Verifying that minibatch is actually randomly sampling

Hi all,
I have a similar suspicion to a recent post: Minibatch not working

That is, I suspect minibatch is just picking one random sample at the start and sticking to that - leading to overfitting on those instances that were picked at the start, but not actually sampling across all instances.

Why? Because even after fitting a converged model using a reasonable batch size, I only get good predictions for approximately the same number of instances as the batch size itself. It’s as if all the other instances are a hold-out test set.

As an example, here’s the prediction results of a simple categorical regression problem (features X are categorical, outputs y are floats). I set the batch size to a range of values from small to reasonable (5, 25, 45, 65, 85). The line shows the absolute error of all the first 100 instances, ordered by error. As you can see, it looks as though only N=batch_size number of instances are really being seen by the regressor - they get a low error, and it quickly pivots upwards when considering anything greater than N instances.

Arguably increasing the batch size is just creating a better model, but the shape of the elbow in each curve lines up so neatly with batch size, that it seems too much of a coincidence! I would expect an increasingly better model would generalize to more samples than just the batch size.

So: is there any way to verify that minibatch is choosing new instances in each iteration? Can I print the indices of the minibatch variable at each step?

code:

errs = []
for bsize in [5, 25, 45, 65, 85]:
    print(bsize)
    minibatch_x, minibatch_y = pm.Minibatch(X, y, batch_size=bsize)

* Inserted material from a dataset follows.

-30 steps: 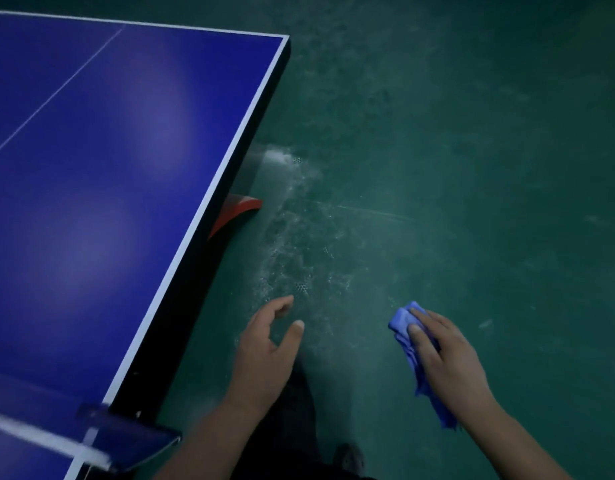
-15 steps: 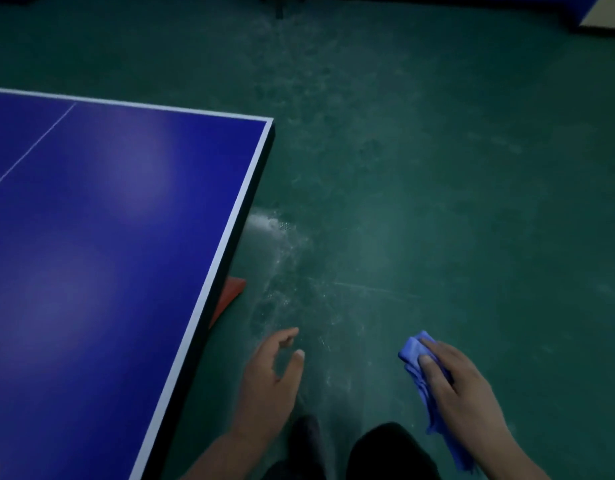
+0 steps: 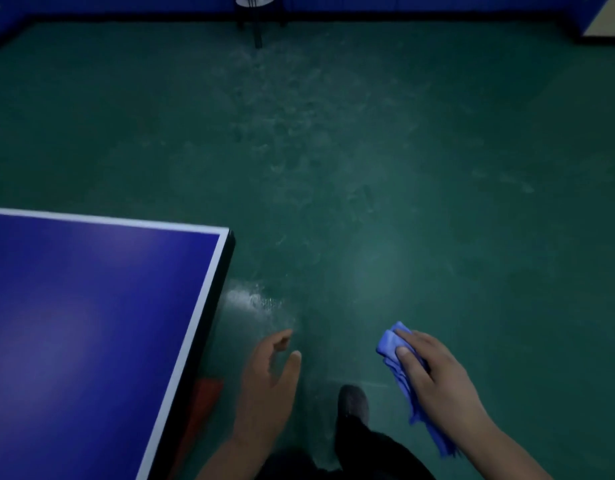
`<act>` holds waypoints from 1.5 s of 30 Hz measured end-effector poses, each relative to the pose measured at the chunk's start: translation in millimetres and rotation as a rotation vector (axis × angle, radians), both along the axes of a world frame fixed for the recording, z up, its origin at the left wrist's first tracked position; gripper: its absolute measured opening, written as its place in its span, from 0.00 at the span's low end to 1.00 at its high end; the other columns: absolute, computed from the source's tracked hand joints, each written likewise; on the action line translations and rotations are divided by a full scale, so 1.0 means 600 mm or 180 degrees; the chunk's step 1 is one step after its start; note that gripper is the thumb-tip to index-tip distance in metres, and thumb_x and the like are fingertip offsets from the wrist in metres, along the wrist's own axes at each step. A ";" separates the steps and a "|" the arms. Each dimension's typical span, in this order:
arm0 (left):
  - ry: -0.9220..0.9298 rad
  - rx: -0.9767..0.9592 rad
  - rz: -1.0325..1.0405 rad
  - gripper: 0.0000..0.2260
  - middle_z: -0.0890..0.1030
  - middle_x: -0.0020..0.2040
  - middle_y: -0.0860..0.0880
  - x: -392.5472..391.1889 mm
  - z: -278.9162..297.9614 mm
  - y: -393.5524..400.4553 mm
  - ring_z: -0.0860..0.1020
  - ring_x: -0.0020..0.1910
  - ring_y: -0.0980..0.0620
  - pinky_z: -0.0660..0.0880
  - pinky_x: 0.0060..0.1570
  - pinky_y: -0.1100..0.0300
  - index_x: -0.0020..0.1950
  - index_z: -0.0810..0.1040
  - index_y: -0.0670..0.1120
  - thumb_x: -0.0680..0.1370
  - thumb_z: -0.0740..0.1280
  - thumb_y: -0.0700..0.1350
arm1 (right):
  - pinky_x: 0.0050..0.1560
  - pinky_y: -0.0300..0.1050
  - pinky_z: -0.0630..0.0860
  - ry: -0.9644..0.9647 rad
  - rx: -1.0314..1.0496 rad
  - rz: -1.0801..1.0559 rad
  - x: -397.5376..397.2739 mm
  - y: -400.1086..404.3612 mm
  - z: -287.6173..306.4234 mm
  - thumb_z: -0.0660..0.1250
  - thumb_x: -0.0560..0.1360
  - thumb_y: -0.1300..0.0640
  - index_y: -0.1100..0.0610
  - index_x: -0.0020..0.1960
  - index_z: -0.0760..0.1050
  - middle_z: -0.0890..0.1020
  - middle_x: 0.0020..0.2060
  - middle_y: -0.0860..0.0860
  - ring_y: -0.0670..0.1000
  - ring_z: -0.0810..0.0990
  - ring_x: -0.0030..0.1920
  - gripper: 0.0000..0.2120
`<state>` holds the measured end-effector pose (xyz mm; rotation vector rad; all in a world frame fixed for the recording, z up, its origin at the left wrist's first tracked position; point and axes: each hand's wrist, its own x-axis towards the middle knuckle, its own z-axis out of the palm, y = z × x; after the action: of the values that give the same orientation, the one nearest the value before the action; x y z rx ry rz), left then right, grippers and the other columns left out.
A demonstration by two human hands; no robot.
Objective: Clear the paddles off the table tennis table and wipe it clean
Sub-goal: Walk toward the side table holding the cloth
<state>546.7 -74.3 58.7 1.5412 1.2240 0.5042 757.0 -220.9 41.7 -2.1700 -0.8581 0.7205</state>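
**Cloth in the right hand, beside the corner of the blue table**

The right hand (image 3: pixel 434 372) holds a blue cloth (image 3: pixel 401 368). The fingers and the thumb curl around its bunched upper part, and the rest of the cloth hangs down under the palm toward the wrist. The hand is in the air above the green floor (image 3: pixel 437 168), well apart from the table.

The left hand (image 3: pixel 269 382) holds nothing. Its fingers are loosely bent and a little spread, the thumb stands apart from them, and the palm faces to the right. It hangs just beside the right edge of the table, not touching it.

The table tennis table (image 3: pixel 91 323) fills the lower left. Its top is dark blue with a white line along the edges, and its far right corner points toward the middle of the view. No paddle lies on the part of the top that is visible. Under the right edge, near the left hand, a red-orange part (image 3: pixel 204 407) shows; I cannot tell what it is.

Between the two hands, a dark shoe (image 3: pixel 354 403) and a dark trouser leg of the person stand on the floor. The floor has pale worn marks near the table corner. At the far wall, a dark stand (image 3: pixel 256 19) is visible.
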 end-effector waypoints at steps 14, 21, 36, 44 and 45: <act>-0.0159 -0.0015 0.1016 0.15 0.81 0.59 0.55 0.296 -0.047 0.612 0.78 0.59 0.56 0.73 0.60 0.60 0.59 0.78 0.56 0.78 0.70 0.38 | 0.59 0.20 0.59 -0.0070 -0.0006 0.0893 0.366 0.712 -0.016 0.63 0.81 0.51 0.46 0.67 0.77 0.76 0.64 0.39 0.36 0.72 0.63 0.15; -0.0309 0.0085 0.0740 0.16 0.80 0.59 0.58 0.475 -0.033 0.984 0.78 0.60 0.61 0.73 0.65 0.56 0.56 0.76 0.61 0.78 0.71 0.40 | 0.57 0.18 0.58 -0.0176 0.0004 0.0788 0.526 1.051 0.030 0.65 0.80 0.54 0.48 0.65 0.79 0.77 0.63 0.39 0.36 0.73 0.61 0.14; -0.0304 0.0090 0.0747 0.14 0.82 0.55 0.61 0.911 -0.059 1.659 0.78 0.58 0.62 0.72 0.69 0.49 0.56 0.77 0.59 0.71 0.70 0.53 | 0.57 0.18 0.58 -0.0102 0.0042 0.0442 0.967 1.727 -0.009 0.66 0.80 0.56 0.51 0.64 0.80 0.79 0.62 0.43 0.35 0.73 0.58 0.14; -0.0235 0.0354 0.1182 0.14 0.82 0.56 0.59 1.016 -0.022 2.064 0.79 0.57 0.62 0.73 0.66 0.54 0.56 0.77 0.59 0.71 0.69 0.52 | 0.60 0.31 0.64 -0.0161 0.0061 0.1079 1.123 2.195 0.024 0.65 0.80 0.54 0.49 0.66 0.78 0.78 0.64 0.42 0.43 0.75 0.62 0.15; -0.0273 0.0298 0.1205 0.15 0.82 0.55 0.61 1.029 -0.030 2.113 0.79 0.57 0.62 0.73 0.65 0.54 0.56 0.77 0.59 0.70 0.69 0.54 | 0.60 0.29 0.63 -0.0159 0.0068 0.1118 1.138 2.254 0.019 0.65 0.80 0.54 0.50 0.66 0.78 0.77 0.63 0.42 0.42 0.74 0.62 0.15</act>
<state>1164.0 1193.3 40.6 1.3515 1.4490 0.8757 1439.7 1131.6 53.0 -2.0473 -1.2867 0.8231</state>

    with pm.Model() as model:
        sigma = pm.HalfCauchy("sigma", beta=3)
        weights = pm.Normal("W", 0, sigma=sigma, shape=512)
        bias = pm.Normal("b", 0, 1)
        y_pred = (weights*minibatch_x).sum(1) + bias
        likelihood = pm.Normal("y", 
                            mu=y_pred, 
                            sigma=sigma, 
                            observed=minibatch_y, 
                            total_size=len(y)
                            )
        
        mean_field = pm.fit(200_000)

    #draw from posterior to get a range of values for the weights and 
    #bias, with which to make new predictions
    mean_field_samples = mean_field.sample(draws=5000)
    w_samples = mean_field_samples['posterior']['W'][0].values
    b_samples = mean_field_samples['posterior']['b'][0].values

    ps = []
    for i in range(1000):
        idx = np.random.choice(w_samples.shape[0])
        w_ = w_samples[idx]
        b_ = b_samples[idx]
        p = w_.dot(diff.T) + b_
        ps.append(p)
    ps = np.array(ps)

    #take the mean prediction to calculate the error.
    err = ps.mean(0)-y
    errs.append(err)
for err, batch_size in zip(errs, [5, 25, 45, 65, 85]):
    plt.plot(np.abs(err)[np.abs(err).argsort()][:100], label=batch_size)
plt.ylim(0, 0.5)
for c, batch_size in enumerate([5, 25, 45, 65, 85]):
    plt.axvline(batch_size, c=f'C{c}', linestyle='--')
plt.legend()
plt.xlabel('Instances (ordered by error)')
plt.ylabel('Absolute error')

one more test to convince you/me:
Run with just a reasonably small batch size of 20. Then look at the distribution of the weights vector in the posterior. We can see tha some categorical variables are fitted well. Others simply resemble the prior - it’s as if those categories haven’t been encountered by the model! Fitting to the full dataset with NUTS or ADVI does not reproduce this, indicating that those variables are indeed present in the data.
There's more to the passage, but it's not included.